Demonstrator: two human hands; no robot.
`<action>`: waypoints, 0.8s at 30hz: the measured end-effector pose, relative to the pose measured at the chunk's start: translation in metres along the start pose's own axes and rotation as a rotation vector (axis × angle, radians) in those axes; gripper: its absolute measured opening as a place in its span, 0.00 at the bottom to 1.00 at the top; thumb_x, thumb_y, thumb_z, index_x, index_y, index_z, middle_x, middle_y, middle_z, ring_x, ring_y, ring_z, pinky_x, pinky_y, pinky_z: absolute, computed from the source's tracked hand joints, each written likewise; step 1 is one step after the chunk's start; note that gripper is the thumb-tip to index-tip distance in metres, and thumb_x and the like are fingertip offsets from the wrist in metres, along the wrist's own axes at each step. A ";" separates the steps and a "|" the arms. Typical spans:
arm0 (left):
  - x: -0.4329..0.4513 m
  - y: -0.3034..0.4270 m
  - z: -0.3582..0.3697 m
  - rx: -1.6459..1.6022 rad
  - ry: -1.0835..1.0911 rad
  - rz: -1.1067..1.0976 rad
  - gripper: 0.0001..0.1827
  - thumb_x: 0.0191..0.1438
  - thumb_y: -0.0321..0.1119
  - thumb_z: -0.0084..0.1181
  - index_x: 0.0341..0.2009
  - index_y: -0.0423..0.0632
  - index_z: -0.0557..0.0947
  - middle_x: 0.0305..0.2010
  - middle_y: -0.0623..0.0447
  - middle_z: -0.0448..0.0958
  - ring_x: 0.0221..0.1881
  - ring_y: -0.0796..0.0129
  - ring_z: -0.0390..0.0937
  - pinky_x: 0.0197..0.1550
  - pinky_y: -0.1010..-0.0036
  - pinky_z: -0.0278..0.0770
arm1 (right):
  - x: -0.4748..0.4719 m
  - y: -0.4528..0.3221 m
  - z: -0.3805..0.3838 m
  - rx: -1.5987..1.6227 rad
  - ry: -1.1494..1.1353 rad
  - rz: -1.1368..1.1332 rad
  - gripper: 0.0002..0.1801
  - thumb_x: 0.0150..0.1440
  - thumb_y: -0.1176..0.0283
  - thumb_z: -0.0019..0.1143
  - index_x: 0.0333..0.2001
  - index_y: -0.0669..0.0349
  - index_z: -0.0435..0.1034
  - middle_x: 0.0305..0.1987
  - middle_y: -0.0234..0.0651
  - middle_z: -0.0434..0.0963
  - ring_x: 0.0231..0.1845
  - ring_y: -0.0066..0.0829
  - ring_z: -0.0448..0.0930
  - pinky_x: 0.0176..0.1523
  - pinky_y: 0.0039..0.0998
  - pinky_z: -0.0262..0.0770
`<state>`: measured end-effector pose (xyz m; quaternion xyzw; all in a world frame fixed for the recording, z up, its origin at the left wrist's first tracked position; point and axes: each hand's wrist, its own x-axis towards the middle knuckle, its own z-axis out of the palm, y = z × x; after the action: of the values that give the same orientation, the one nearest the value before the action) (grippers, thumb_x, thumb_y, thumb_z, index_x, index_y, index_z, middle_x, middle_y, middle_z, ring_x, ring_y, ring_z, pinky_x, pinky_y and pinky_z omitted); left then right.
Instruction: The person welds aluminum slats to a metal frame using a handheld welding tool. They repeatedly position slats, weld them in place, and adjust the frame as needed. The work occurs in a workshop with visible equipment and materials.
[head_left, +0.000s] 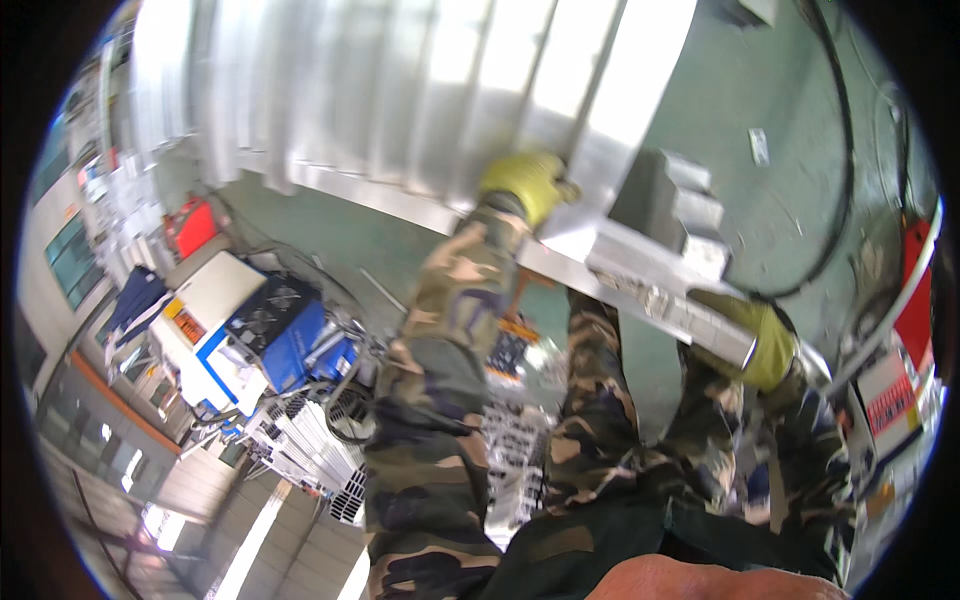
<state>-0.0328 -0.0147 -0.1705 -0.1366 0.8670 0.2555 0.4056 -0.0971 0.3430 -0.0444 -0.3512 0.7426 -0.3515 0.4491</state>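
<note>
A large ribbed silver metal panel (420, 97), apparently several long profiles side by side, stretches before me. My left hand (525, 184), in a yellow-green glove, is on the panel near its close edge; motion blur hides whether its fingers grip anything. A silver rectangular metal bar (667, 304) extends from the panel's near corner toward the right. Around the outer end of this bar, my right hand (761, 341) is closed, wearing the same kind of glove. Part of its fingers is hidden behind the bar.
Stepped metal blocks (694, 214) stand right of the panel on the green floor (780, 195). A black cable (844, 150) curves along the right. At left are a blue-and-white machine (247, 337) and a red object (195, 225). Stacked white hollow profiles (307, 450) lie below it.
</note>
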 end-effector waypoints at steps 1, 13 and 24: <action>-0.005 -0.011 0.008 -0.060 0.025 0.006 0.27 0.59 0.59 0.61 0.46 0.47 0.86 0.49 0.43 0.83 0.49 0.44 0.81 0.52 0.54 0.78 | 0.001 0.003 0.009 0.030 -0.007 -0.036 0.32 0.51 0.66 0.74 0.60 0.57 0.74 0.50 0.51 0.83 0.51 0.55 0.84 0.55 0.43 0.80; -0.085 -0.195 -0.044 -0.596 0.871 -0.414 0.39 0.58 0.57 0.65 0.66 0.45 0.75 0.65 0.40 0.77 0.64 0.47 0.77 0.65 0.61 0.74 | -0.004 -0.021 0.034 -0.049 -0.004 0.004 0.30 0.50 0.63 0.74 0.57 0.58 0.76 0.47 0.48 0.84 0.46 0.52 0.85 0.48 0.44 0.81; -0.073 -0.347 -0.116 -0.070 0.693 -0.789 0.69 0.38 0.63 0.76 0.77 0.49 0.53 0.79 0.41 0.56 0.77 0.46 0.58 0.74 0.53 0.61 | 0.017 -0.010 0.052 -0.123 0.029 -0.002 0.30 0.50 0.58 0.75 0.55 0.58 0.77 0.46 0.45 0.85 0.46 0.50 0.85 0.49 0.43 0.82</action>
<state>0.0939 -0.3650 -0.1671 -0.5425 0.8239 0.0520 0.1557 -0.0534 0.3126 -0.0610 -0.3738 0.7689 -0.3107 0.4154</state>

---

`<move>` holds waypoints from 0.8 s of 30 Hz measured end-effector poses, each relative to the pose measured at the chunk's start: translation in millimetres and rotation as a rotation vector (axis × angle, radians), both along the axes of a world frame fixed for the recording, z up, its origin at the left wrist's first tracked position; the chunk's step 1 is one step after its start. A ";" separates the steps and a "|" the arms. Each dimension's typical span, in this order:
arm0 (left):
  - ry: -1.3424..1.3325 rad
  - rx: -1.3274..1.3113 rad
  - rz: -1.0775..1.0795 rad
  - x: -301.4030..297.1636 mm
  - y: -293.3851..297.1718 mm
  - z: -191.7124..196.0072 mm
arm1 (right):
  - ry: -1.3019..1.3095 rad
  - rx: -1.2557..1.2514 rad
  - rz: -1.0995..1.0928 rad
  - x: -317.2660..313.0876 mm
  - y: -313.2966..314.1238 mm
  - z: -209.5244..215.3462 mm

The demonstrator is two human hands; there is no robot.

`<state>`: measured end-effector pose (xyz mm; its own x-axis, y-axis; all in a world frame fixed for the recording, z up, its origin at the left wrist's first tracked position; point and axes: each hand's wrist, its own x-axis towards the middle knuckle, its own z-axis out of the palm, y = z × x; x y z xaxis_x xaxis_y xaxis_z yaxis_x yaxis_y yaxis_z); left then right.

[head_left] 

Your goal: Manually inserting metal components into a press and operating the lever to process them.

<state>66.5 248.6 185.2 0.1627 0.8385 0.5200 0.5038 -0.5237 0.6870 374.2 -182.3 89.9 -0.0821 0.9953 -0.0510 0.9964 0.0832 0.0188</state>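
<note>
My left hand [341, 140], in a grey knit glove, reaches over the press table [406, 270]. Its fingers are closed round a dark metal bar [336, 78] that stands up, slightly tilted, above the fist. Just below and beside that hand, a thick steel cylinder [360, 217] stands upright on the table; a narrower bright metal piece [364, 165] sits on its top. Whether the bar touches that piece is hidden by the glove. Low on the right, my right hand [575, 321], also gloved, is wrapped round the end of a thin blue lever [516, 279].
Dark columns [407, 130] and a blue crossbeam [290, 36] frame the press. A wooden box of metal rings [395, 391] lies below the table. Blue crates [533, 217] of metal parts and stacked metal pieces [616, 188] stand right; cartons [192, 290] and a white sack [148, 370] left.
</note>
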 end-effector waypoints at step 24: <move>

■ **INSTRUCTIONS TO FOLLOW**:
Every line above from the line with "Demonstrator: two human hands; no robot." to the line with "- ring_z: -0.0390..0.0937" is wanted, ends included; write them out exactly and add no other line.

■ **ANSWER SECTION**:
Demonstrator: two human hands; no robot.
`<action>`: waypoints, 0.8s at 30hz: the measured end-effector pose, relative to the pose measured at the chunk's start: translation in metres along the start pose's own axes and rotation as a rotation vector (axis × angle, radians) in those axes; gripper: its absolute measured opening as a place in its span, 0.00 at the bottom to 1.00 at the top; thumb_x, thumb_y, thumb_z, index_x, index_y, index_z, middle_x, middle_y, middle_z, ring_x, ring_y, ring_z, pinky_x, pinky_y, pinky_z: absolute, computed from the source's tracked hand joints, each written likewise; step 1 is one step after the chunk's start; note that gripper is the thumb-tip to index-tip distance in metres, and thumb_x and the like are fingertip offsets from the wrist in metres, along the wrist's own axes at each step. A ";" separates the steps and a "|" the arms. Typical spans:
arm0 (left):
  - x: -0.4329..0.4513 m
  - y: -0.3034..0.4270 m
  - z: -0.3582..0.3697 m
  - rx: -1.6459..1.6022 rad
  - ry: -1.0835..1.0911 rad
  - rz: -1.1067..1.0976 rad
  - gripper: 0.0001..0.1827
  - thumb_x: 0.0191..0.1438
  - thumb_y: -0.0321..0.1119
  - thumb_z: -0.0084..0.1181
  - index_x: 0.0341..0.2009
  - index_y: -0.0423..0.0632
  - index_z: -0.0557..0.0947
  - middle_x: 0.0305..0.2010
  - middle_y: -0.0623..0.0447
  - middle_z: -0.0448..0.0958
  - ring_x: 0.0221..0.1881
  - ring_y: -0.0796..0.0129
  - ring_z: -0.0390..0.0937

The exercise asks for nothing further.